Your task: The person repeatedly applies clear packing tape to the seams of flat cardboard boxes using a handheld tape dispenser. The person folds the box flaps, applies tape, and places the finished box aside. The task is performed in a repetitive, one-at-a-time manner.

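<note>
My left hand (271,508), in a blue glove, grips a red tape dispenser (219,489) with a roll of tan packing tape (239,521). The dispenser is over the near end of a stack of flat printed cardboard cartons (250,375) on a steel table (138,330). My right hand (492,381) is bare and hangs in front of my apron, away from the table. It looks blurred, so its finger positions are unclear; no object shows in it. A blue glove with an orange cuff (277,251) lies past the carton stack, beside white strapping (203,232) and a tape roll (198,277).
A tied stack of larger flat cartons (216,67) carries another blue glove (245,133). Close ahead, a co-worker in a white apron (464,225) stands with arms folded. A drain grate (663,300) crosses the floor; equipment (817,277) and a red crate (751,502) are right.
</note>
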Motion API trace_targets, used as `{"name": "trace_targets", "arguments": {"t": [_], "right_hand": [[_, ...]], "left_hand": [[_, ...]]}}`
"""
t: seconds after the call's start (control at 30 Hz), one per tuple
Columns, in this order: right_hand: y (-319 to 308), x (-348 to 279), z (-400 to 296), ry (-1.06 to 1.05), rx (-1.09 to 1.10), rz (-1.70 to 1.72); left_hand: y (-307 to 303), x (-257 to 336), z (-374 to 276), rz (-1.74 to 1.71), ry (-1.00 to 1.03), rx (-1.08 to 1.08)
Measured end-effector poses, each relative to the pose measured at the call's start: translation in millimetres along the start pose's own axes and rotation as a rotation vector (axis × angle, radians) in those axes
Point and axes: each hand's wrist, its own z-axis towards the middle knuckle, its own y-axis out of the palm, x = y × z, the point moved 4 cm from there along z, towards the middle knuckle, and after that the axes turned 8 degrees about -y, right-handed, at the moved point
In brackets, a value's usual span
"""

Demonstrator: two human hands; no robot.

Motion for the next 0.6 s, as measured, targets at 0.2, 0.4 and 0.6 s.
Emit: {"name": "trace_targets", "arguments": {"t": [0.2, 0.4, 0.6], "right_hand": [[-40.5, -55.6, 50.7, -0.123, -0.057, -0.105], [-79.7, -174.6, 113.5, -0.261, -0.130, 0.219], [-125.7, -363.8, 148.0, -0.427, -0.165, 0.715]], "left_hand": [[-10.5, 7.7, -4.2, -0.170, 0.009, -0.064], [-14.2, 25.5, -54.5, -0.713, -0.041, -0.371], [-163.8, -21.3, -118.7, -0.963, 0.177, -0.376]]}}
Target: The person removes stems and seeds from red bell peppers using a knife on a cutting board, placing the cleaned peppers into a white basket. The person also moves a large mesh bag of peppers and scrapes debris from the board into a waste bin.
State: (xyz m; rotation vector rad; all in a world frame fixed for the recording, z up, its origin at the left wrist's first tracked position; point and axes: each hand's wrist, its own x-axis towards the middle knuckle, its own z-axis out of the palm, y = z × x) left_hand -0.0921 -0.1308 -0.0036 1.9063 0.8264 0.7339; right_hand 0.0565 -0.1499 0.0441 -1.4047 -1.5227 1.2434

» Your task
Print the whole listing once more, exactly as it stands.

» Response box
Your task: The person repeatedly applies clear packing tape to the seams of flat cardboard boxes using a handheld tape dispenser. The person folds the box flaps, applies tape, and places the finished box aside. The task is performed in a repetitive, one-at-a-time manner.

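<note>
My left hand (271,508), in a blue glove, grips a red tape dispenser (219,489) with a roll of tan packing tape (239,521). The dispenser is over the near end of a stack of flat printed cardboard cartons (250,375) on a steel table (138,330). My right hand (492,381) is bare and hangs in front of my apron, away from the table. It looks blurred, so its finger positions are unclear; no object shows in it. A blue glove with an orange cuff (277,251) lies past the carton stack, beside white strapping (203,232) and a tape roll (198,277).
A tied stack of larger flat cartons (216,67) carries another blue glove (245,133). Close ahead, a co-worker in a white apron (464,225) stands with arms folded. A drain grate (663,300) crosses the floor; equipment (817,277) and a red crate (751,502) are right.
</note>
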Motion API trace_targets, used as `{"name": "trace_targets", "arguments": {"t": [_], "right_hand": [[_, ...]], "left_hand": [[_, ...]]}}`
"""
t: seconds after the call's start (control at 30 Hz), one per tuple
Columns, in this order: right_hand: y (-319 to 308), x (-348 to 279), z (-400 to 296), ry (-1.06 to 1.05), rx (-1.09 to 1.10), rz (-1.70 to 1.72); left_hand: y (-307 to 303), x (-257 to 336), z (-374 to 276), rz (-1.74 to 1.71), ry (-1.00 to 1.03), rx (-1.08 to 1.08)
Measured end-effector poses, each relative to the pose measured at the call's start: translation in millimetres along the start pose's own axes and rotation as a rotation vector (axis × angle, radians) in those axes
Point and axes: each hand's wrist, its own z-axis towards the middle knuckle, its own y-axis out of the palm, x = y × z, the point moved 4 cm from there along z, towards the middle knuckle, and after that the axes turned 8 degrees about -y, right-handed, at the moved point
In brackets, a value's usual span
"""

Demonstrator: two human hands; no robot.

Motion for the next 0.6 s, as measured, targets at 0.2, 0.4 and 0.6 s.
Emit: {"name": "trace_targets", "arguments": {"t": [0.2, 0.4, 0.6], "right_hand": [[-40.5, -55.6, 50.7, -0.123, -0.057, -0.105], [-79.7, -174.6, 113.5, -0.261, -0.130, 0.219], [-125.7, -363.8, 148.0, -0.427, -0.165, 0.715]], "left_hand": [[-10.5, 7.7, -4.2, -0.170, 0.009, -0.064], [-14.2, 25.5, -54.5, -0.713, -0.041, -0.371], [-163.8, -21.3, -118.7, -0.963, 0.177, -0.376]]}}
Target: The person removes stems and seeds from red bell peppers using a knife on a cutting board, placing the cleaned peppers into a white basket. The person also moves a large mesh bag of peppers and scrapes debris from the board into a waste bin.
State: (xyz m; rotation vector rad; all in a world frame fixed for the recording, z up, its origin at the left wrist's first tracked position; point and axes: each hand's wrist, its own x-axis towards the middle knuckle, its own z-axis out of the palm, y = z × x) left_hand -0.0921 -0.1308 -0.0036 1.9063 0.8264 0.7339; right_hand 0.0565 -0.1499 0.0441 -1.4047 -1.5227 1.2434

No other output is needed; the exercise is complete.